Rating: D-
Dir: Julián Hernández
Star: Diana Lein, Irving Peña, César Romero Medrano, Cesar Ramos
a.k.a. Tattoo of Revenge
There are times when I don’t want to write a review. Right now, there is a large bag of Doritos and a beer calling my name in the living-room. But this is less a review than a warning. Specifically, do not believe the Netflix synopsis of this film which says, “Armed with a thirst for revenge, a vigilante makes justice her business after being hired by various women to seduce and humiliate their rapists.” This combined with the translated title, made me expect something along the lines of Girl With the Dragon Tattoo, and it does start along these lines, with the heroine (Lein) leaving a Mexico City rapist with a giant tattoo of scorpion just above his junk. Though, to be honest, it’s perhaps too bad-ass, If you’re talking about a punishment tattoo, you can’t beat the one in Aussie prison drama Ghosts of the Civil Dead: “CUNT” written shakily across the victim’s forehead.

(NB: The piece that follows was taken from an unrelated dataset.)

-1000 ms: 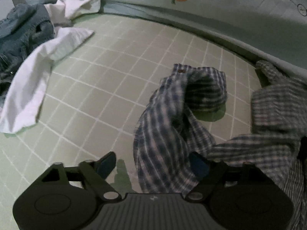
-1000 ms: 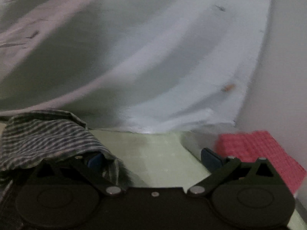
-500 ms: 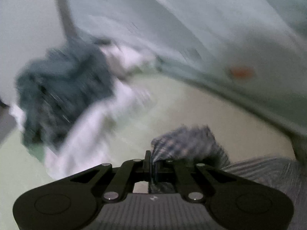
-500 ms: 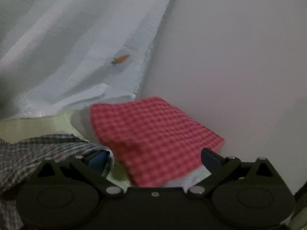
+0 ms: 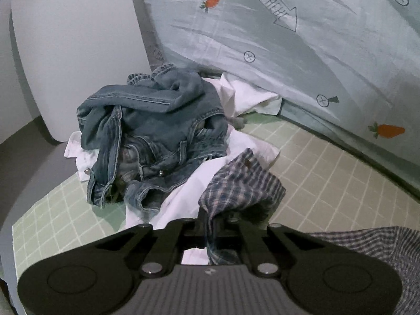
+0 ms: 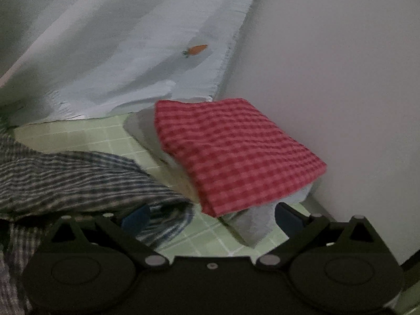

The bigger problem is, the film then largely gives up on the concept. It diverts instead, speeding ever further away from thriller territory, into a land where socially-conscious drama meets bad telenovela. Half the time is spent following arts journalist Vicente Colmenares (Peña), who recognizes the style of the pictures the vigilante sends of her work to the media, as being that of a renowned photographer. Except, that artist committed suicide years previously. The other half is some kind of murky corruption plot, involving police and politicians making porno videos in which they fuck transvestites like Marta (Medrano). This is mostly shot in black-and-white, except for the copious flashbacks which are in colour, because reasons. It’s framed in 4:3 ratio, again because reasons, with the edges rounded off, because… Nope, I’ve got nothing. This is the kind of pretentious shit snobby critics like Armond White drool over. I, on the other hand, am here to warn you to stay far away.
Well, if you are looking for what one might loosely call “entertainment” anyway. Not least because, this is just not tedious and uninteresting, squeezing all life out of the premise, it is tedious and uninteresting at vastly excessive length. The running time here is a staggering one hundred and fifty-one minutes, and feels considerably longer even than that. I found myself checking to see how much longer there was to go at one point, and was profoundly disappointed to discover there was more than an hour left. That was when I had my existential dilemma. Maybe I should just turn it off, remove it from my Netflix history (to prevent it showing up on my ‘Continue watching’ row) and pretend it never happened. But if this review can save one person, my 2½ hours will not have been entirely wasted. I will say, the heroine, with her braided hair and no-nonsense approach, could have been a good character around which to base a movie. This, however, is not that movie.